Exercise details >> Reproduce the entries shown below only from the line with "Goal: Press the" down to the line with "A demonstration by", keeping both end lines and copying each one exactly.

╭──

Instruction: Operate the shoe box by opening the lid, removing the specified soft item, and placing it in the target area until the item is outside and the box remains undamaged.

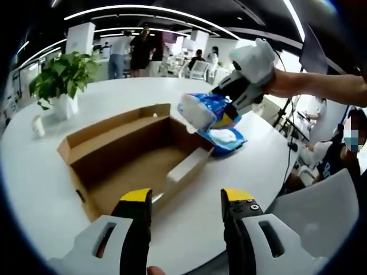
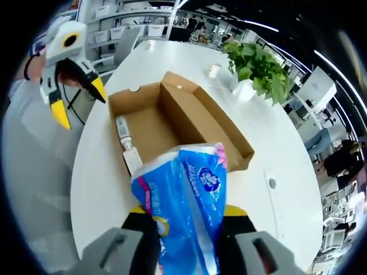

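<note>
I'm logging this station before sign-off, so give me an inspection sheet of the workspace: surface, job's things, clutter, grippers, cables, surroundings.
Surface: round white table, mostly bare.
Job's things: open cardboard shoe box, lid folded back; a small bottle lies inside. A blue tissue pack is lifted above the table past the box's end.
Clutter: potted plant and a small white object beside it.
Grippers: right gripper shut on the tissue pack; left gripper open, holding nothing, hovering near the box.
Cables: nothing seen on the table.
Surroundings: open office, people standing behind, ceiling light strips.
</note>
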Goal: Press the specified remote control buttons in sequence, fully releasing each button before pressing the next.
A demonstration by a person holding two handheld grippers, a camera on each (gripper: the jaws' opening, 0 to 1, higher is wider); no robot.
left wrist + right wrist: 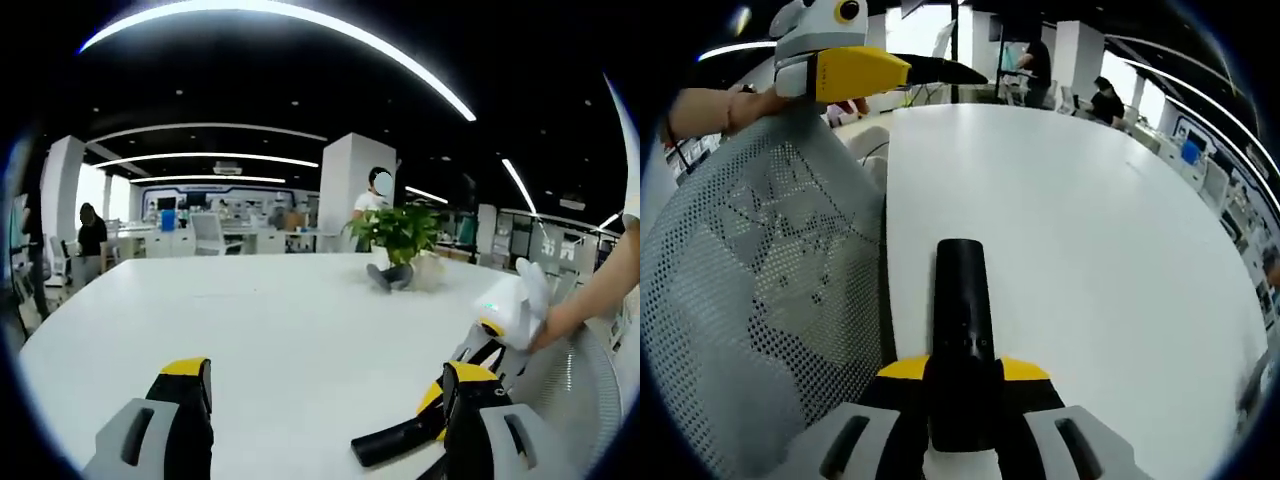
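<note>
A long black remote control (pixel 962 310) points away from me over the white table (pixel 1090 230), and my right gripper (pixel 962 372) is shut on its near end, yellow pads on both sides. In the left gripper view my left gripper (pixel 325 385) stands open above the table (pixel 270 320) with nothing between its jaws. At the lower right of that view the remote (pixel 385 445) sticks out of the white right gripper (pixel 500 325), held by a hand (pixel 575 315). The left gripper (pixel 855 70) shows at the top left of the right gripper view.
A grey mesh chair back (pixel 760 300) stands against the table's edge, also seen as a chair back (pixel 580 390). A potted plant (pixel 400 235) sits at the far side of the table. People and desks fill the office behind.
</note>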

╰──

Solution for this exercise >>
Goal: Press the specified remote control buttons in sequence, fully releasing each button before pressing the next.
A demonstration by a person holding two handheld grippers, a camera on each (gripper: the jaws' opening, 0 to 1, higher is wider); no robot.

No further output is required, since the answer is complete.